WORK ITEM:
Once you find the line with "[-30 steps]" in the entries below, print it and each line after it up to and including the line with "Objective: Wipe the", exactly, without pictures.
***
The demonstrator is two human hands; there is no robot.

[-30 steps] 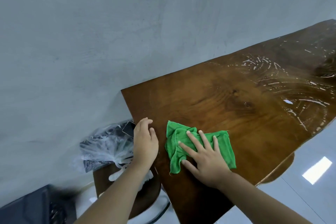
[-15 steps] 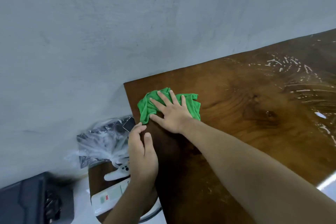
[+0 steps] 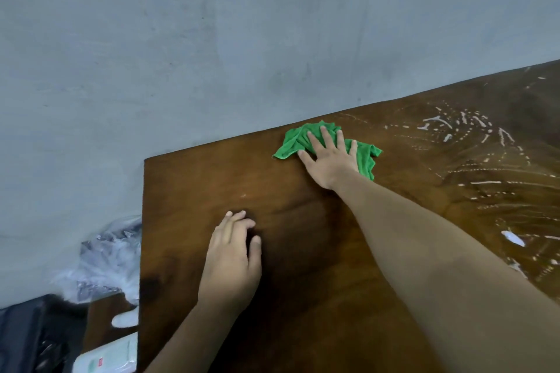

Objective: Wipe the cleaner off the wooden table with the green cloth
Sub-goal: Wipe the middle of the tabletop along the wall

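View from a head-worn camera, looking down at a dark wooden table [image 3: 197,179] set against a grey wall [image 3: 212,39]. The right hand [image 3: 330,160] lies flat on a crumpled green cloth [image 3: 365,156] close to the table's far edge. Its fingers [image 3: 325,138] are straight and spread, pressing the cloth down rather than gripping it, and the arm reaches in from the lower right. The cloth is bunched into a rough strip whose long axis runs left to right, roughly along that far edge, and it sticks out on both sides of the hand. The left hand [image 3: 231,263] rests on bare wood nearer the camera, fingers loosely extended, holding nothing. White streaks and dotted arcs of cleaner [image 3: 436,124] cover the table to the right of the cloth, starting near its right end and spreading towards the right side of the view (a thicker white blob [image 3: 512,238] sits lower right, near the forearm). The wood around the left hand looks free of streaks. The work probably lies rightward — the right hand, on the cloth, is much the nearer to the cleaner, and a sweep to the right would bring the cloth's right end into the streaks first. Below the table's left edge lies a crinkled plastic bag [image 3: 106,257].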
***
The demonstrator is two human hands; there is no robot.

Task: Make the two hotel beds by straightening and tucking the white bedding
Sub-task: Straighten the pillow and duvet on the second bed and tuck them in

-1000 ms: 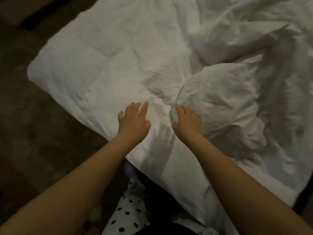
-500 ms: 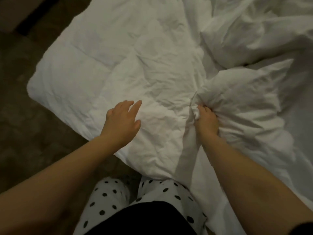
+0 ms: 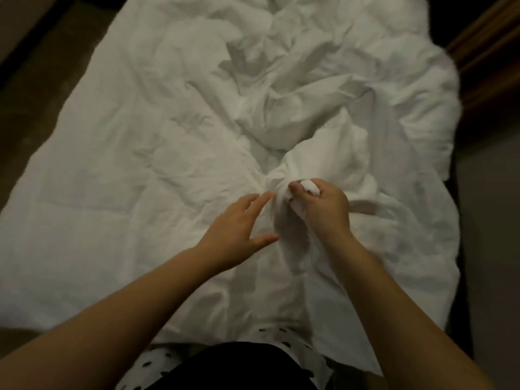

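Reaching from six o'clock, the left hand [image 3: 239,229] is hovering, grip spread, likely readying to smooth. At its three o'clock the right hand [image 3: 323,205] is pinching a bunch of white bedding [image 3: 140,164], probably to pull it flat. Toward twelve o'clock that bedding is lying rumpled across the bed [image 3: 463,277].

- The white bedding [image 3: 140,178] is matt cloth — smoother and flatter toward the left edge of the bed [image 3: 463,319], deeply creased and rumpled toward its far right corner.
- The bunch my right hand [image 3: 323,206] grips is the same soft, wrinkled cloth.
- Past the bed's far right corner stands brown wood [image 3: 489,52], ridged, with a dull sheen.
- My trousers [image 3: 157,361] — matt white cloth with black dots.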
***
EXERCISE RESULT:
[-30 steps] 
[-15 steps] 
[+0 steps] 

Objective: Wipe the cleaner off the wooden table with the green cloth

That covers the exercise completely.